Thursday, March 27, 2008

Surf Break Maps: Blackies, Newport Beach, Orange County, California



Blackies is a stretch of beach located between the 28th street jetty and the Newport Pier. It has a style and presence that is unique to the Newport surf scene and can only be found in a few other areas in Orange County (Doheney’s Boneyard, Old Mans in San Onofre, and sometimes Bolsa Chica all have a similar feel but don’t quite have the same mix).

Blackies is part longboard spot, part surf/social club, part beach-scene. There is a public (but metered) parking lot that butts right up to a small sea-wall along the beach. If you manage to pull the rock-star parking along the front you can sit in your heated car, sipping coffee, while you watch the sets slip through. It is hard to define Blackies from the “surf spot” perspective, or at least if you only looked at the quality of the surf you would miss out a lot of what the break has to offer.

It is generally a longboard wave, but not necessarily a beginner break, even though you find a lot of beginners in the water there. You have the full spectrum of surfers in the water, from little kids, old dudes on vintage deathlogs, Juinor College guys that are trying to be 70’s throwbacks, weekend warriors, and the eternal dawn patrollers…all of them in the water…at the same time. Weekends when there is a decent swell running it sort of reminds me of this riot I saw at the circus one time…total colorful chaos.

The wave itself is decent, but sort of soft most of the time. Takeoffs are easy and the wave sort of rolls a little bit before it starts to break. Sometimes on the lower tides you will get a little faster drop and quicker sections along the inside but they aren’t as critical as other Newport Breaks.

The main peak at Blackies is right in the middle of the beach between the jetty and the pier…most people consider that area to be Blackies “proper”…but really most of the beach up to the 28th St. jetty breaks about the same.

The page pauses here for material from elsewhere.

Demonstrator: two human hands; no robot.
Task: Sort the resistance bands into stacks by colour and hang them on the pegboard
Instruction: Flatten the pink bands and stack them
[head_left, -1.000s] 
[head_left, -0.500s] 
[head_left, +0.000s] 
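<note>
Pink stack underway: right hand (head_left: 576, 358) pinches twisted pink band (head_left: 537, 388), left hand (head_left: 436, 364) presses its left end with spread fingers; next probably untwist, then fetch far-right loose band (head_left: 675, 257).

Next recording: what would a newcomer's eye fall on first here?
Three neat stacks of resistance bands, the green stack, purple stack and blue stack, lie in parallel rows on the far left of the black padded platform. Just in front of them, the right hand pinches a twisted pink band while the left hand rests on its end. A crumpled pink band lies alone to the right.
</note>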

Blackies really starts to shine on larger short/medium-period W swells…which are really only generated by nearby storms and sometimes heavy winds in the local waters. The shorter period westerly direction passes over the deeper parts of the Sub Marine canyon and refract as it gets closer to shore. As the refraction occurs it bends some of the swell back on itself and has a tendency to cross up right at the Blackies peak and up through the lower jetties. This cross up action speeds the wave up, sets up some workable shoulders, and generally improves shape a ton compared to a normal Blackies wave.

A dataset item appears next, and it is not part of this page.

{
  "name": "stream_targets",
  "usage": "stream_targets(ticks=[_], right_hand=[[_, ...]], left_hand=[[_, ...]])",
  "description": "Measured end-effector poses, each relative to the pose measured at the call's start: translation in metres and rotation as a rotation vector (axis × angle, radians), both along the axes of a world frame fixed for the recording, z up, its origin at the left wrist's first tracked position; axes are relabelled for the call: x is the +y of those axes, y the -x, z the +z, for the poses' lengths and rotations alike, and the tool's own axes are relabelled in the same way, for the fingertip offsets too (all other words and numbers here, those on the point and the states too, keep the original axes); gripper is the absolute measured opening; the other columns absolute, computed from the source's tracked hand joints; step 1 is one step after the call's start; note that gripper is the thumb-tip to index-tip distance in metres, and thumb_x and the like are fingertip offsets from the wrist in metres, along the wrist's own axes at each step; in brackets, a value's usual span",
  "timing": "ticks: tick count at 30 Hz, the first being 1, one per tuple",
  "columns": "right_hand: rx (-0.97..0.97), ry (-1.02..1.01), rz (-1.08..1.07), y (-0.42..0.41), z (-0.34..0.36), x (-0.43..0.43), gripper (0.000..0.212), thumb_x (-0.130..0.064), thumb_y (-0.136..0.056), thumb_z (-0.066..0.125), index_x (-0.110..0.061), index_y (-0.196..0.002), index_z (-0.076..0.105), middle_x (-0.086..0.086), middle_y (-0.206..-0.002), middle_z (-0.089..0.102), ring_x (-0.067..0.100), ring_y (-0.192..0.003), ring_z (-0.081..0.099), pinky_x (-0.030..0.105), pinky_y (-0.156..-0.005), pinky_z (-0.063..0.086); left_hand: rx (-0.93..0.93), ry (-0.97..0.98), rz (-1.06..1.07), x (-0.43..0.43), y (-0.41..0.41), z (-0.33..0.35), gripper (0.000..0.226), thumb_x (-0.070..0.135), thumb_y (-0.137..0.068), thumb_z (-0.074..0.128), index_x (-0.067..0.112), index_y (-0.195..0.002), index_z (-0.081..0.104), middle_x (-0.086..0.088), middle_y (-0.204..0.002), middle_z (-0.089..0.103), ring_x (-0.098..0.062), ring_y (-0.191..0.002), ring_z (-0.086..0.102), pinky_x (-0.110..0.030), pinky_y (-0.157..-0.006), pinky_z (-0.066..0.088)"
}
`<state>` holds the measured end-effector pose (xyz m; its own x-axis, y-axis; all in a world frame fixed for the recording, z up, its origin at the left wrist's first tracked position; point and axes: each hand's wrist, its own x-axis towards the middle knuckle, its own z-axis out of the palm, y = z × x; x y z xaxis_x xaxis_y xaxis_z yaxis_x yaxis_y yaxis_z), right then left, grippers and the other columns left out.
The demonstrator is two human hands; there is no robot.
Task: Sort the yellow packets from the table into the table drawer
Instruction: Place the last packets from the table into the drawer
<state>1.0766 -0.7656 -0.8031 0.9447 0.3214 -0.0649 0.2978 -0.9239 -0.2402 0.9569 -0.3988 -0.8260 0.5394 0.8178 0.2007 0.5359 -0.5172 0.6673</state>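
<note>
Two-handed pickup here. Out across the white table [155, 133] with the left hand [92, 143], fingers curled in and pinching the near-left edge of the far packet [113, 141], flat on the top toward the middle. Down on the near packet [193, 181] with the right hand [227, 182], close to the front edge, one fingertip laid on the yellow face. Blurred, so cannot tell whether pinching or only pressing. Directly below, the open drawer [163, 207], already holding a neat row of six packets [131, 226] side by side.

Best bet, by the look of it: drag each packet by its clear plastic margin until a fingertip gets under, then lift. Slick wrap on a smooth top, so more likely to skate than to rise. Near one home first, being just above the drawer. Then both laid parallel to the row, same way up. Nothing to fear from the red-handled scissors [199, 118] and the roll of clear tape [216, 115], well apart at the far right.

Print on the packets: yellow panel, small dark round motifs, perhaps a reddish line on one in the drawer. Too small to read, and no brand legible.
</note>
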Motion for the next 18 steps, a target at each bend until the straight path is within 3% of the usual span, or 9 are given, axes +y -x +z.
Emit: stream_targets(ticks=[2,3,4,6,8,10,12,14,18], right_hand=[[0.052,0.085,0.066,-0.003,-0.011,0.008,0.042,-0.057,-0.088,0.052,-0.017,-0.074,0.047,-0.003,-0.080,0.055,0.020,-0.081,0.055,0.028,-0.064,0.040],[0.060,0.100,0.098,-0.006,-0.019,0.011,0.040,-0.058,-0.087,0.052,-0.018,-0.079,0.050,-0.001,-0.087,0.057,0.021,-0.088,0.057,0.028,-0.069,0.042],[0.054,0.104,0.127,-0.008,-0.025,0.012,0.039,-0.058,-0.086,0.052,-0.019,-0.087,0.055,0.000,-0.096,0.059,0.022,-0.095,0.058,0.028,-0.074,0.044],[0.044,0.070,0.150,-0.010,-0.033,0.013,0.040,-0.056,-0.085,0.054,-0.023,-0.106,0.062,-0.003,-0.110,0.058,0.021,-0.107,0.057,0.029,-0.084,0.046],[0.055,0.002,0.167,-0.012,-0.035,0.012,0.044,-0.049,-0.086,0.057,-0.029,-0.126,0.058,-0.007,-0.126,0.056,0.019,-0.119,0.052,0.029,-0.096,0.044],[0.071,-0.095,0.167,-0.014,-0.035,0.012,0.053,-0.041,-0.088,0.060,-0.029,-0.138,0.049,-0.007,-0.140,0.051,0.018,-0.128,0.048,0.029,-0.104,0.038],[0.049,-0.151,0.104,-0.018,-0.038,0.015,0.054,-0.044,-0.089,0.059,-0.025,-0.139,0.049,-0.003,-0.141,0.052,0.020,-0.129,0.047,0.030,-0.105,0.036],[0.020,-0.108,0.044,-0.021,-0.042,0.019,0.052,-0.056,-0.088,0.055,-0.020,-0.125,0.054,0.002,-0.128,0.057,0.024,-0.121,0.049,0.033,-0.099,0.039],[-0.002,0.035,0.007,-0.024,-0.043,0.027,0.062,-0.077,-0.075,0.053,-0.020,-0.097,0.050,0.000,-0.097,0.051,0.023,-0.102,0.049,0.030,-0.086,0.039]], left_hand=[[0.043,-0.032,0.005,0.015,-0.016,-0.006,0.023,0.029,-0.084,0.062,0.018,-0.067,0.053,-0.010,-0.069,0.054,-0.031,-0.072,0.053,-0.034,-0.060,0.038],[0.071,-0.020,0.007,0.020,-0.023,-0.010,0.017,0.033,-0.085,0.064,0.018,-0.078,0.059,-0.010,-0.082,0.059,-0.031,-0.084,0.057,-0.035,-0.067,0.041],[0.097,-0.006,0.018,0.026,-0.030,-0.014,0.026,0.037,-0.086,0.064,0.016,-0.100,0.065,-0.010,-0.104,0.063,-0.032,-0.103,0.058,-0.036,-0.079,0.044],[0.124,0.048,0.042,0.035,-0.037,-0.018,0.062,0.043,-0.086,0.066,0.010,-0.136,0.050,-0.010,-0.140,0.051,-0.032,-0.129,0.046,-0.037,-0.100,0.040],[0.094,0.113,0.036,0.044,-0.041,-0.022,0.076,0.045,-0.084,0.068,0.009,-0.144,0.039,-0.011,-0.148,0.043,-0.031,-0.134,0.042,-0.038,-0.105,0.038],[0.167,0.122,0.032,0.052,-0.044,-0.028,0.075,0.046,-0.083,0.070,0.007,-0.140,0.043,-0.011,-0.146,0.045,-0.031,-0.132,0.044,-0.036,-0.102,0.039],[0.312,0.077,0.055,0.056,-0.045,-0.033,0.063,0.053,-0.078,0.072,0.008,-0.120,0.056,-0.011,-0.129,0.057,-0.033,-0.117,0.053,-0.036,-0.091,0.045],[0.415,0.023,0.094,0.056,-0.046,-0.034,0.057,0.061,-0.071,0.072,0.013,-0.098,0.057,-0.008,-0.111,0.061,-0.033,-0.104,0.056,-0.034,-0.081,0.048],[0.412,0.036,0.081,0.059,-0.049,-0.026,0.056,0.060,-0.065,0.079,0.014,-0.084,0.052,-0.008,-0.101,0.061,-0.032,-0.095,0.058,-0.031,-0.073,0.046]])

Unfortunately these swells are on the rare side, are rather short lived, and usually bring along a ton of junky weather and onshore winds. Your best bet is to try and catch Blackies either right before or right after a storm hits…sometimes the winds will lay down, or shift semi-offshore and you can score a few really fun waves before conditions fall apart again.

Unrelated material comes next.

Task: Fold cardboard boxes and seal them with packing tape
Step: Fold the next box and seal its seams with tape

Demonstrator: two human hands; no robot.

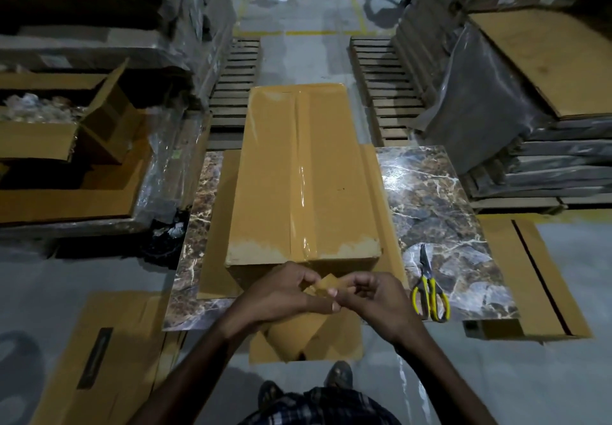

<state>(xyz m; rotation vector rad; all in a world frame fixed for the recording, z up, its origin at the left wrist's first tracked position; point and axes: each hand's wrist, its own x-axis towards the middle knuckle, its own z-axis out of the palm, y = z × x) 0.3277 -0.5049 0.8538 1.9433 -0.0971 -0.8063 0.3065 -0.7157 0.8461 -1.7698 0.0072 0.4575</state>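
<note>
Head view: A long closed cardboard box (298, 173) lies lengthwise on a flat cardboard sheet (215, 226), which rests on the marble-patterned counter (440, 192). A strip of clear tape (299, 192) runs along the centre seam of the box top and over its near edge. The left hand (281, 292) and right hand (371, 298) meet just in front of the near end of the box. Both hands have curled fingers and pinch a small tan piece (326, 284) between them; whether it is tape or cardboard cannot be told. Yellow-handled scissors (430, 288) lie closed on the counter, right of the box. An open carton (49, 133) stands at far left.
</note>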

Personally I don’t think summer is as fun at Blackies as it is in other parts of Newport. There isn’t a ton of swell that makes it into the break and after the dawn patrol starts to break up the beach gets super crowded, parking is a joke, and they have a tendency to blackball pretty quickly…even on the weekdays.

Spot details:
Best swell direction:
Short-medium period W swell (260-280) and a touch of S swell.
Best Wind: N-NE-E, light-moderate Santa Ana winds are the best.
Sea Floor: Sand
Best Season: Fall, Winter and early Spring. It is usually more consistent in the winter but cleaner in the fall.
Crowds: Yeah most of the time there is a crowd. You can still get a few waves if you are patient but expect to paddle battle for most of them.

3 comments:

Anonymous said...

very nice review, but there is no i think about summertime, blackies goes dormit during summer time, unless you have a good wind swell which in that case it will only break in front of the dorey fleet and every sister brother and mother will be on it..... and in fact the only time that i remember actually getting decent blackies durning summer was when hurricane linda was lighting up newps.....

Anonymous said...

I live accross from blackies and can say from learning there that it is definately NOT the best wave to learn on. Anything over 2-3 tends to have too much pitch and breaks too quickly for a long boarder to get into (unless they are good). It is still a fun place to go, and the crowd (locals) crack me up half the time. The local vibe isn't too bad, just steer clear of the older stony looking guys, they will run their log right into you.

Anonymous said...

When blackies is good its one of the most ripplable waves in socal for the given day that i can think of so fun. Sometimes its bigger then all of newps and even north hb on the proper swell, longboarders tend to stay closer to the pier where its smaller, closer to the jetty is best.